» **Aim of the task**
Skip the pictures. Transcribe the rest of the data below without changing a word.

----- Data -----

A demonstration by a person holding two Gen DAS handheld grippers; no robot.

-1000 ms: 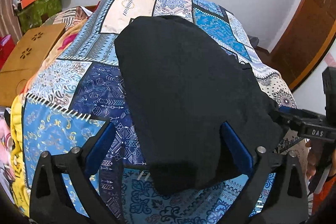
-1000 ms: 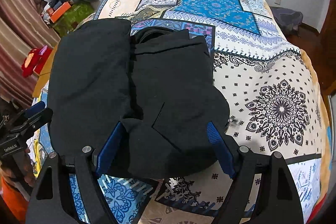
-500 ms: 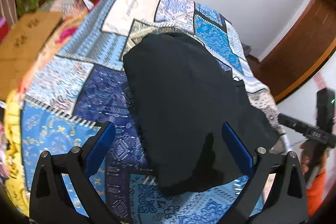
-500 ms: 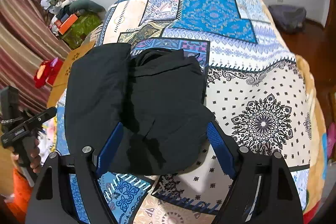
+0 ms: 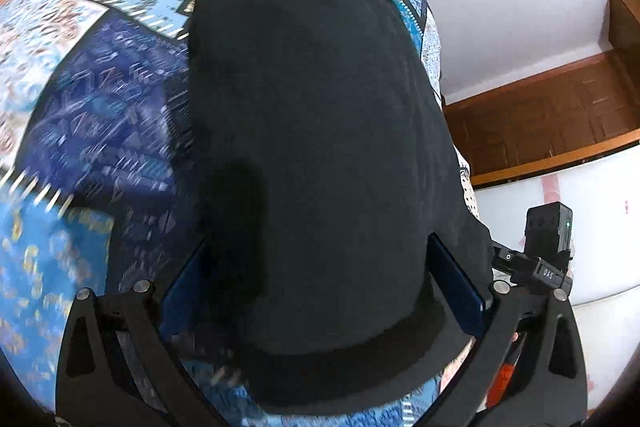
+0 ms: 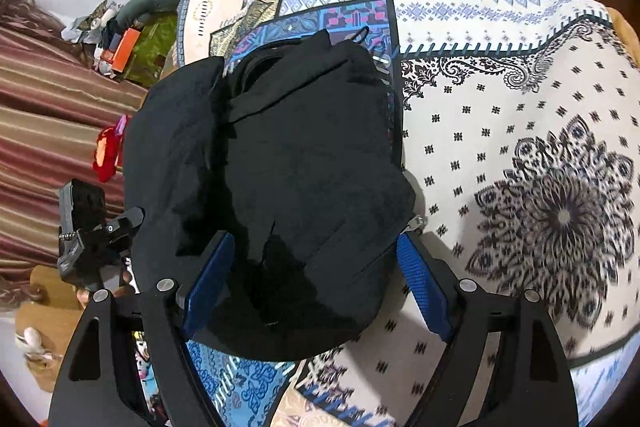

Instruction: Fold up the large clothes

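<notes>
A black garment (image 5: 320, 131) lies folded in a thick bundle on the patterned bedspread (image 5: 100, 131). In the right wrist view the garment (image 6: 288, 163) shows a long left panel beside a folded stack with a collar at the far end. My left gripper (image 5: 320, 279) is open, its blue pads either side of the bundle's near end, just above it. My right gripper (image 6: 316, 279) is open too, its pads astride the near right corner of the bundle. Neither holds cloth. The other gripper's body shows at each view's edge, in the left wrist view (image 5: 540, 267) and the right wrist view (image 6: 92, 239).
The bed (image 6: 520, 147) stretches away with the white mandala patch to the right of the garment. A wooden door (image 5: 540, 123) stands to the right. Striped curtains (image 6: 48, 131) and a cluttered green box (image 6: 148, 47) are left of the bed.
Both grippers have moved in closer and lower over the garment's near end and tilted. The garment has kept its shape. Both grippers stay open.
</notes>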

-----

» **Reply to the exercise**
A demonstration by a person holding two Gen DAS handheld grippers; no robot.

-1000 ms: 
-1000 ms: 
-500 ms: 
-500 ms: 
+0 ms: 
+0 ms: 

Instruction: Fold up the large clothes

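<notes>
A black garment (image 5: 320, 131) lies folded in a thick bundle on the patterned bedspread (image 5: 100, 131). In the right wrist view the garment (image 6: 288, 163) shows a long left panel beside a folded stack with a collar at the far end. My left gripper (image 5: 320, 279) is open, its blue pads either side of the bundle's near end, just above it. My right gripper (image 6: 316, 279) is open too, its pads astride the near right corner of the bundle. Neither holds cloth. The other gripper's body shows at each view's edge, in the left wrist view (image 5: 540, 267) and the right wrist view (image 6: 92, 239).
The bed (image 6: 520, 147) stretches away with the white mandala patch to the right of the garment. A wooden door (image 5: 540, 123) stands to the right. Striped curtains (image 6: 48, 131) and a cluttered green box (image 6: 148, 47) are left of the bed.
Both grippers have moved in closer and lower over the garment's near end and tilted. The garment has kept its shape. Both grippers stay open.
</notes>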

That covers the exercise completely.